WORK INSTRUCTION
With the pictures removed, the data below must be transcribed in full and exactly.

=== DATA PROVIDED ===

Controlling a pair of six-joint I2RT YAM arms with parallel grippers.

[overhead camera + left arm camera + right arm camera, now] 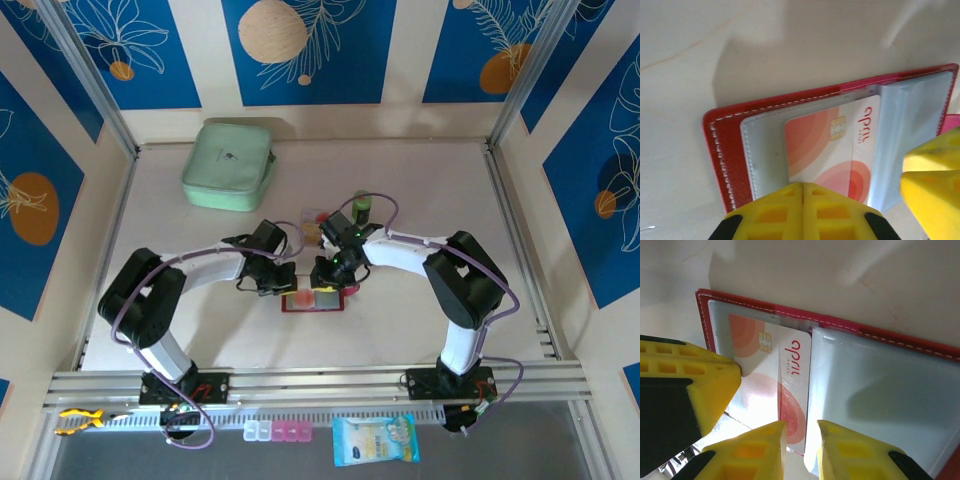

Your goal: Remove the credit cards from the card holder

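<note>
Pressure from our clenched left pincer steadies the dark red folding wallet while our slightly parted right pincer straddles its orange-white card.

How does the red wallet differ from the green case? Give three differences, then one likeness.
Colour: the wallet is dark red, the case mint green. Size: the wallet is smaller than the case. State: the wallet lies open, showing a card; the case is closed. Both lie flat on the table.
</note>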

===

OUTPUT BELOW
Controlling a pair of six-joint I2RT YAM arms with parallel grippers.

[overhead camera + left arm camera + right arm camera, now] 

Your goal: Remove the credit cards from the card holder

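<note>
Pressure from our clenched left pincer steadies the dark red folding wallet while our slightly parted right pincer straddles its orange-white card.

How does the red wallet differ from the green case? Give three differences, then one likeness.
Colour: the wallet is dark red, the case mint green. Size: the wallet is smaller than the case. State: the wallet lies open, showing a card; the case is closed. Both lie flat on the table.
</note>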

This output requires no further additions.